28 MAR · 18:30 · entrada livre
Auditório Ilídio Pinho
“Aprender a ver”. Sobre três curtas de António Campos
Há qualquer coisa sobre a passagem do tempo no cinema de António Campos que perturba, ainda hoje, o olhar. Não é que não saibamos reconhecer nas imagens, as paisagens e os territórios compostos pelo enquadramento ficcional da câmara. Mas é como se personagens e lugares fossem uma fusão superior que cria e potencia um terceiro espaço, precisamente um que não se define pelo cinema nem pela tradição.
Este é um cinema sobre o tempo, sobre como o narramos e isso o foi definindo. É um cinema que encena a memória futura, organizando-a para que melhor consigamos lidar com o que permitiu que assim tivesse acontecido. De Vieira de Leiria, onde a miséria social atravessa um curtíssimo filme que é contracampo a todo o cosmopolitismo que se vivia na cidade grande no final da década de 1950, à ilha da Abóbora, desaparecida com o avanço do mar, num prenúncio para o que hoje vivemos como realidade, com os pescadores do atum a serem personagens melvillianos, é um país que se traça enquanto lugar de experimentação visual, narrativa e cinematográfica. Um país tolhido, amedrontado, resistente sem saber conjugar esse verbo, amarrado a uma ideia de si mesmo e ao que lhe diziam ser, como detalhou Daniel Filipe, adaptado à distopia de um país onde amor significa censura, e verdade significa morte. Um Tesoiro, A Almadraba Atuneira e A Invenção do Amor, são reproduções de um país onde a ficção serviu para documentar o real, porque esse real nos surge demasiado inverosímil.
Por isso, o cinema de António Campos, o realizador que sempre quis fazer ficção, mas fez sempre documentários antes que soubéssemos descrevê-los como ficções do real, ou cinema de verdade, é um lugar de experimentação do valor de verdade e memória sobre a própria imagem. É um cinema que fala de e a partir dos corpos no espaço, procurando saber como carregam eles a responsabilidade da história, e como dela se libertam. O sincretismo cinematográfico a que nos sujeita, é revelador de modos de pensar a imagem enquanto elemento de reconstrução de identidades, porque avalia de que modo podemos relacionar-nos, intemporalmente, com a própria imagem. Sabemos os locais, reconhecemos as referências, projetamos as nossas próprias memórias em filmes que abrem espaço ao espanto e à revelação.

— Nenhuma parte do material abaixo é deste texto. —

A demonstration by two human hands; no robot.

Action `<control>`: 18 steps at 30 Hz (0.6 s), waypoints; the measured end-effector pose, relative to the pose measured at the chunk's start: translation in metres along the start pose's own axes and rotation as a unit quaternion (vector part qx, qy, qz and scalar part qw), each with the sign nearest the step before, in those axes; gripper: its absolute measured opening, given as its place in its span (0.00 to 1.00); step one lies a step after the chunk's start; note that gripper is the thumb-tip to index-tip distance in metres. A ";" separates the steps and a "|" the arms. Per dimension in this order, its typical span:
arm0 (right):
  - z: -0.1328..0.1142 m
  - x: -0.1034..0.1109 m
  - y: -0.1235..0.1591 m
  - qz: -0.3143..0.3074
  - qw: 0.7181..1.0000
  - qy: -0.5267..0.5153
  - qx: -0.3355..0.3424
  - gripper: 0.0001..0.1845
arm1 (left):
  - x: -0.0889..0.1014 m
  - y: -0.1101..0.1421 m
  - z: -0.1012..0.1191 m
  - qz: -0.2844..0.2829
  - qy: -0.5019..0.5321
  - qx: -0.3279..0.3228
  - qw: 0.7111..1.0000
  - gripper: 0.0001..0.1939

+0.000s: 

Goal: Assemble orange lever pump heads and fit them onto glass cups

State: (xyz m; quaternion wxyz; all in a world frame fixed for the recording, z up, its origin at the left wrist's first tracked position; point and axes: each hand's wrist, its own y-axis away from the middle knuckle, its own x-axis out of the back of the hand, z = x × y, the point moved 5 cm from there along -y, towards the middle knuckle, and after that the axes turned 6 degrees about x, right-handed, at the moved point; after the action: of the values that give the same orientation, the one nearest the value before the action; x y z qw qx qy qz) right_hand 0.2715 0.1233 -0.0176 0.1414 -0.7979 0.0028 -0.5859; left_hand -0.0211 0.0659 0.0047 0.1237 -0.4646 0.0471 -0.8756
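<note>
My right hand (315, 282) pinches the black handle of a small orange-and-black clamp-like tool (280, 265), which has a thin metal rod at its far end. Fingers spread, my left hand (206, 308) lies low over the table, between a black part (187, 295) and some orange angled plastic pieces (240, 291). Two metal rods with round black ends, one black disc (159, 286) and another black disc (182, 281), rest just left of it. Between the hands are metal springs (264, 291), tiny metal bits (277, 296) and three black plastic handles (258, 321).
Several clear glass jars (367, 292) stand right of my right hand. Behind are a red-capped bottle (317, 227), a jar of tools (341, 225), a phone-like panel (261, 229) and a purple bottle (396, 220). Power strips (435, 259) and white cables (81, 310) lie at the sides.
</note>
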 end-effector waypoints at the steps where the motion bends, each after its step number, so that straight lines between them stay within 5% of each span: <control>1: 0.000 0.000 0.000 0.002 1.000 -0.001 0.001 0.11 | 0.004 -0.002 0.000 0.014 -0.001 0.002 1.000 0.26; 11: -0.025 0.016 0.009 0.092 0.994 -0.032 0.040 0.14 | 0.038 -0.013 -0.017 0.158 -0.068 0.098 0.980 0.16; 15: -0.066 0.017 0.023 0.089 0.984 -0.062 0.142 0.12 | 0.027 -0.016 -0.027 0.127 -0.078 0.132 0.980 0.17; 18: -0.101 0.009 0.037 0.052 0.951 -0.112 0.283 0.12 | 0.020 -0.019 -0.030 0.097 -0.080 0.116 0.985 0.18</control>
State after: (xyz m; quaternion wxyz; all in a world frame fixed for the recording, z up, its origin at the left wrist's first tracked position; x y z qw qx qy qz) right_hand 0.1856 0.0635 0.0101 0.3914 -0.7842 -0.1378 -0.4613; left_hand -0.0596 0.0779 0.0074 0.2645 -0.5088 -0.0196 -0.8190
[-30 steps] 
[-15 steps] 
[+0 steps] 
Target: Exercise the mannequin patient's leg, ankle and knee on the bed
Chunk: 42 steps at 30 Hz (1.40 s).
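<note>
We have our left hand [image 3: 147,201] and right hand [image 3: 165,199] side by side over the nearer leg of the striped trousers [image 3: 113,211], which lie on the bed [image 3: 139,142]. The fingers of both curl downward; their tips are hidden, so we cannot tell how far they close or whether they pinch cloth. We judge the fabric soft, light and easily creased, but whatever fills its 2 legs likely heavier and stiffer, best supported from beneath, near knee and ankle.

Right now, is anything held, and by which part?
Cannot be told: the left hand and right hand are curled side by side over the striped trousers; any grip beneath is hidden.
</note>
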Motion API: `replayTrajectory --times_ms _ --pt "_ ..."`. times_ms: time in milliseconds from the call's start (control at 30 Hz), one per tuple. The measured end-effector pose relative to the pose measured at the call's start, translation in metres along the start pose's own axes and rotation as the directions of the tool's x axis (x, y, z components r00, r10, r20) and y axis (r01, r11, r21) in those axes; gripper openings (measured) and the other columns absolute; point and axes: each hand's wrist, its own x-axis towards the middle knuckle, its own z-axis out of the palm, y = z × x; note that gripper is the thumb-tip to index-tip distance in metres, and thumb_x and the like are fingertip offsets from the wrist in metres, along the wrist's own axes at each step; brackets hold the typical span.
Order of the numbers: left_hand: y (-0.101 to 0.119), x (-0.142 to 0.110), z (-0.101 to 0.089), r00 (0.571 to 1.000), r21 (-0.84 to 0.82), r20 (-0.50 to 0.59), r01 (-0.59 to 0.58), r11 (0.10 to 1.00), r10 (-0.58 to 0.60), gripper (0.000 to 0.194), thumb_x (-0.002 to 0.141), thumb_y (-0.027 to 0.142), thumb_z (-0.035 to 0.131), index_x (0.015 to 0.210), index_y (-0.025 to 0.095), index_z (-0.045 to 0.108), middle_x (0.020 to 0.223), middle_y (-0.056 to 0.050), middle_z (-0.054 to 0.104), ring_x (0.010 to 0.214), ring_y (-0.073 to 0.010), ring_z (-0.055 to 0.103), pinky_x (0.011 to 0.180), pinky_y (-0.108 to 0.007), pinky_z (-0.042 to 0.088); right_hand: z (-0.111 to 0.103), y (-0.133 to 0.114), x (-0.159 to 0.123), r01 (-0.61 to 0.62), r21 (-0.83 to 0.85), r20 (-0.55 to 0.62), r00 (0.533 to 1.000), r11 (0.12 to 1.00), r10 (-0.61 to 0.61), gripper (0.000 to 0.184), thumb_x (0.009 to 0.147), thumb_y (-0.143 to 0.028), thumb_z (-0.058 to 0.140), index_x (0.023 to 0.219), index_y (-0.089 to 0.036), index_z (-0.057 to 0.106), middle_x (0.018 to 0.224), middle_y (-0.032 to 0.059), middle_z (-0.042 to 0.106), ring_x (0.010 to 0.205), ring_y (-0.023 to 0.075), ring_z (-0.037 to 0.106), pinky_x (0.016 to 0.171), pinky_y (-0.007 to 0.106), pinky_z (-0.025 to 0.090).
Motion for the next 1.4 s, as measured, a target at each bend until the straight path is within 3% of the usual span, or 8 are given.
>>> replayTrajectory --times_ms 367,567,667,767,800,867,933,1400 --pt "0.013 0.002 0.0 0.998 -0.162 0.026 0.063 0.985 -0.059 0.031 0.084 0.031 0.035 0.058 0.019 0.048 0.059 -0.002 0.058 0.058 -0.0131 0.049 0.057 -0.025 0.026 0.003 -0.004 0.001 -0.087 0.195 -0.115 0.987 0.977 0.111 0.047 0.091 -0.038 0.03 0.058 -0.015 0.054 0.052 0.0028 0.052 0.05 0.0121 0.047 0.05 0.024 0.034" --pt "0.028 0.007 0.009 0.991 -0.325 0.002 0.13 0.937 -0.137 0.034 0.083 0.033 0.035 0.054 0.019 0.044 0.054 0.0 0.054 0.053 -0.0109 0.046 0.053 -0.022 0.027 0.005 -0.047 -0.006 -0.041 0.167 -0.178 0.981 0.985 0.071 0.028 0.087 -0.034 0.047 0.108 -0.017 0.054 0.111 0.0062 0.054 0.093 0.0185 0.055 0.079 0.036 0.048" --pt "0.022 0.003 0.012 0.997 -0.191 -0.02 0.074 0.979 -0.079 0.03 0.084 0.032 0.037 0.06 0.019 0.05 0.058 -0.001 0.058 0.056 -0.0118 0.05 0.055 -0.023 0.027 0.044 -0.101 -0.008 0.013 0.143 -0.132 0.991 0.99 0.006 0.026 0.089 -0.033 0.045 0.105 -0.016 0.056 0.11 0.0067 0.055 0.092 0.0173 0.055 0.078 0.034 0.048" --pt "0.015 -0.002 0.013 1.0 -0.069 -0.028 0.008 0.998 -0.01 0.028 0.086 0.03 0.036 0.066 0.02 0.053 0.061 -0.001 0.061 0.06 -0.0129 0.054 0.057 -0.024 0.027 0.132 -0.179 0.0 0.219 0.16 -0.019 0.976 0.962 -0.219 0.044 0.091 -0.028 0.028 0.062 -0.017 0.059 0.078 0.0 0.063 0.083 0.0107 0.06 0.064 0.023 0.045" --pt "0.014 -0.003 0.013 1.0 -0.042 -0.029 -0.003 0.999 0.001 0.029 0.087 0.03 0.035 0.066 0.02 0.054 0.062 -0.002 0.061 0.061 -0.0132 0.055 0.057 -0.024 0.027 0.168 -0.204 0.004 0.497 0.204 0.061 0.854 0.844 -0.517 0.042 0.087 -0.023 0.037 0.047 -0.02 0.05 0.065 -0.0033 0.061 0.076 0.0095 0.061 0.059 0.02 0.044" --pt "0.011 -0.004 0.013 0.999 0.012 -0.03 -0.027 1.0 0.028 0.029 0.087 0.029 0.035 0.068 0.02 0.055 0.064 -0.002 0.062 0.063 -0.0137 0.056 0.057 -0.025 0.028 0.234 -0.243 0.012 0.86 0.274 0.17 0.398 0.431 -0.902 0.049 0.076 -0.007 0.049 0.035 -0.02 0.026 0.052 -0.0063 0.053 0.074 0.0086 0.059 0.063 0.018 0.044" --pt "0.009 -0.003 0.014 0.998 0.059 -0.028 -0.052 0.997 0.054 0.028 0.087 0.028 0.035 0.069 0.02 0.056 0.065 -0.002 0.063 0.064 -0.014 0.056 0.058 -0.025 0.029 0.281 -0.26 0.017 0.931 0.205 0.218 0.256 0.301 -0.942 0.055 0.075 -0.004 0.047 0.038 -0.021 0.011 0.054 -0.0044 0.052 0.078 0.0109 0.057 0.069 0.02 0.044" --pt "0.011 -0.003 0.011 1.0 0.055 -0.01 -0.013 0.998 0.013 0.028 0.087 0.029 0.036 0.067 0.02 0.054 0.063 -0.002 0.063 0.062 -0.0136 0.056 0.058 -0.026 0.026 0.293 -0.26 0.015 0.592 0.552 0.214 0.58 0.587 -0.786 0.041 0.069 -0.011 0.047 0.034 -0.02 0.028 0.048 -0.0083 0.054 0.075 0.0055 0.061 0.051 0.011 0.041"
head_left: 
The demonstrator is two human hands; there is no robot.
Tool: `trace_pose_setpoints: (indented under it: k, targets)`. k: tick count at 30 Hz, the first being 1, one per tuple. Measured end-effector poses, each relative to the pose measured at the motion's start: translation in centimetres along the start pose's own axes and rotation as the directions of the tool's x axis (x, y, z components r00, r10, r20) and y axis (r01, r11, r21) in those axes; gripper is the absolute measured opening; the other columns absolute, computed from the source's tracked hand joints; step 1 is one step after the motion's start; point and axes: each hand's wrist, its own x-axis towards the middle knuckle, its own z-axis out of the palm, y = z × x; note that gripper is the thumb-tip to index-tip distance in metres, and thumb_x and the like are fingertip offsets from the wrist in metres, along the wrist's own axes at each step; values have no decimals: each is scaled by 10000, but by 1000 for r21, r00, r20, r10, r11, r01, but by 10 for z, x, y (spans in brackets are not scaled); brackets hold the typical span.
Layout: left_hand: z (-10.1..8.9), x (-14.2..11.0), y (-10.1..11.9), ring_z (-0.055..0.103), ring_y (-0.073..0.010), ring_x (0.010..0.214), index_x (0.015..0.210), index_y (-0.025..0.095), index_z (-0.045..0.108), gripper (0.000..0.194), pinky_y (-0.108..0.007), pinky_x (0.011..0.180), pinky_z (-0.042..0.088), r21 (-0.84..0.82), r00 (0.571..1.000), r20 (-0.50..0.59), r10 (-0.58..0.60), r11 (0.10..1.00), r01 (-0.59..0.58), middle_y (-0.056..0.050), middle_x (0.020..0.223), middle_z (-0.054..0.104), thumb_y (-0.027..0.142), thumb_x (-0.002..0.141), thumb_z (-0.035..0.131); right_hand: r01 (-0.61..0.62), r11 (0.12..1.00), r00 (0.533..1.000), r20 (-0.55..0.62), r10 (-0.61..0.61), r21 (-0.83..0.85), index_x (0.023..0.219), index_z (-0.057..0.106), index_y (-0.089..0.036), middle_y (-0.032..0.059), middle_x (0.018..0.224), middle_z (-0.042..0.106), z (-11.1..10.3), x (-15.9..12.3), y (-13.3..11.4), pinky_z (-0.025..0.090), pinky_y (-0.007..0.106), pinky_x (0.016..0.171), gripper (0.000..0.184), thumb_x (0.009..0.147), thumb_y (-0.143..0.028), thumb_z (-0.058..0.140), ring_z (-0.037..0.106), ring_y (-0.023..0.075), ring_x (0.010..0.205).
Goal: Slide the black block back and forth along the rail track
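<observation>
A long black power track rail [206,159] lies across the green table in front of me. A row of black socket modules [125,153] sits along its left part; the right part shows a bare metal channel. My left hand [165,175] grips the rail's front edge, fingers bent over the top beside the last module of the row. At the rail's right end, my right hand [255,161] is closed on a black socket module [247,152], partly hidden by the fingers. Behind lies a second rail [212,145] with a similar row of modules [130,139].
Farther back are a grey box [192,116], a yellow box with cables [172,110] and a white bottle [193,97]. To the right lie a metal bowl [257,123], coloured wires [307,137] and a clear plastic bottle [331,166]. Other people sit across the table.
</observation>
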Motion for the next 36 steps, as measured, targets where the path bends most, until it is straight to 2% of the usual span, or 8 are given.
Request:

Nesse exercício de experimentação, há um elemento constante, o trabalho sonoro que, se em Um Tesoiro, mesmo mudo, é nas expressões do rosto que sentimos a aspereza meteorológica e geográfica – portanto, moral – dos lugares de Vieira de Leiria, em A Almadraba Atuneira, o uso assíncrono da partitura Sagração da Primavera, de Stravinsky, é matéria de gravidade emocional, onde morte e transformação contra o tempo são motores narrativos que exercem fisicamente sobre o nosso olhar. Em A Invenção do Amor – que com Um Tesoiro, António Campos construirá, mais tarde, Gentes da Praia da Vieira – é a mentira da própria imagem que contraria o som que se vai ouvindo, numa cidade que devora a verdade, e transforma a fuga do casal em hipótese de fuga do próprio cinema. Tendo sido retirado da intenção de estreia pelo próprio realizador, consciente que era de que nunca sobreviveria às malhas do regime, A Invenção do Amor é o presente de futuro que António Campos nos legou, como se nos alertasse para o poder da imagem, para a força da sugestão, e para a necessidade de encontrarmos o tempo adequado para a podermos ver, sem ferir a vista.